Pela experiência que tem, as paisagens subaquáticas dos Açores são atractivas para o turismo?
Sim, até porque as paisagens subaquáticas são de grande valor. Têm uma grande diversidade de alguns elementos característicos e com algum valor. Apesar de haver um decréscimo daquilo que se vê de cardumes de peixe, de peixes de grande porte, existem alguns pequenos detalhes ao longo da paisagem que podem ser uma mais-valia em termos turísticos para a exploração do produto turístico. Nesse sentido acho que tem um grande valor.
Pode às vezes não ser bem explorado, no sentido de demonstrar esse próprio valor. É nesse sentido que esta pesquisa, esta procura de informação sobre esta temática, visa fazer esta avaliação para retirar o maior valor possível das paisagens e depois divulgar estas mesmas paisagens, com foco nos principais elementos que elas contêm.

Existem zonas de coral próximo das ilhas?
Existem algumas zonas com corais, mas são zonas de grande profundidade que não são possíveis a todos os mergulhadores. Mas existem alguns elementos de corais.

Como caracteriza a paisagem subaquática açoriana?
Existe uma grande diversidade de elementos ao nível da paisagem subaquática. Ainda não existe é muito trabalho efectuado relativamente a este assunto. O objectivo será também procurar identificar os vários elementos. Como existe o GeoParque Açores, que define os Geo Sítios maioritariamente terrestres, existe também uma procura de registar esses pequenos elementos subaquáticos.

Acredita que o nicho de mercado turístico para a paisagem subaquática açoriana pode aumentar muito nos próximos tempos?
Já está a aumentar. Na realidade já existe uma grande procura, não só porque existem vários elementos que nos proporcionam bons mergulhos, nomeadamente a nossa visibilidade, que pode constituir inclusive um elemento da própria paisagem.
Existem vários critérios que vão identificar uma paisagem, não é só pela morfologia do fundo, mas também pela própria visibilidade, pelo que se vê a nível da fauna e da flora, dos elementos geológicos. Existe um conjunto de elementos que de forma integrada proporcionam boas paisagens e nesse sentido, começa a haver mais procura. Porque o conjunto destes elementos são vivenciadores de um bem-estar relativamente às pessoas. Muita gente procura só os grandes pelágicos, os grandes cardumes, mas para além disso existem outros elementos. Isto, com a pouca protecção que temos, porque temos muitas áreas marinhas protegidas classificadas, mas às vezes a gestão dessas mesmas áreas marinhas fica aquém das expectativas e podia eventualmente ser mais efectiva. Nesse sentido, podia dar alguma mais-valia relativamente à reputação de algumas zonas. Isso poderá potenciar mais ainda o próprio valor turístico das paisagens subaquáticas dos Açores.

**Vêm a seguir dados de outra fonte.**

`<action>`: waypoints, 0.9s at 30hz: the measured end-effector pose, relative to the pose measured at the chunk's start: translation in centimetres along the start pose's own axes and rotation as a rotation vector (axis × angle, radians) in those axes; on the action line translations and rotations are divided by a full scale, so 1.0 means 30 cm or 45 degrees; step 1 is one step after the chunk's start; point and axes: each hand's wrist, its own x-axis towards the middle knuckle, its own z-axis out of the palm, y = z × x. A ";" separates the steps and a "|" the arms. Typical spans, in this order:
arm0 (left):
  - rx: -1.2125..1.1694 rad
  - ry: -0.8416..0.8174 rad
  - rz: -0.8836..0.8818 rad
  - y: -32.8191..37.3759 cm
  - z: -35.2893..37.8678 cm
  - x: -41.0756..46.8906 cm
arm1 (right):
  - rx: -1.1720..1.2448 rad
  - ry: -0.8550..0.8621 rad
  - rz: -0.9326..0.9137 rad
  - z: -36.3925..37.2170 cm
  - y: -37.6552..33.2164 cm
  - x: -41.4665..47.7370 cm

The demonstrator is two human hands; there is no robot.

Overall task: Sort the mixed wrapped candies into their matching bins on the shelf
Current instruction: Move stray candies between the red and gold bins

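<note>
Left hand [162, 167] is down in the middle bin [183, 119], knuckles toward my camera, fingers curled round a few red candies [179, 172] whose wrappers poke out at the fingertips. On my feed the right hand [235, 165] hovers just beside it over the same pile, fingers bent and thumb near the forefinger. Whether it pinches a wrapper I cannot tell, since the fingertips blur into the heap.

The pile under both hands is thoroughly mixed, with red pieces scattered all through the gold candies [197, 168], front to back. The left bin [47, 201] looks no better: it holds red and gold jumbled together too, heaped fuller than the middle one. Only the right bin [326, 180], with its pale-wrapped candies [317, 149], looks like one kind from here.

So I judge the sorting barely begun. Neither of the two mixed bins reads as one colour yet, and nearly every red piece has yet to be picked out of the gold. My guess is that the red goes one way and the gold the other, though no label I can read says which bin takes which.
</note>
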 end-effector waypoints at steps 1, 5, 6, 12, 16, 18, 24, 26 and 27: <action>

Devia haver mais cautela com as áreas marinhas protegidas?
Nós temos áreas marinhas protegidas que estão classificadas, mas apenas no papel. Só existe essa classificação no papel. A sua gestão ainda não é efectiva, não existem medidas concretas relativamente à gestão destas áreas e às vezes é necessária uma acção mais direccionada para algumas zonas, precisamente para evitar a degradação desses espaços ou a recuperação de algumas zonas relativamente a áreas como a recuperação de stocks de pesca, por exemplo.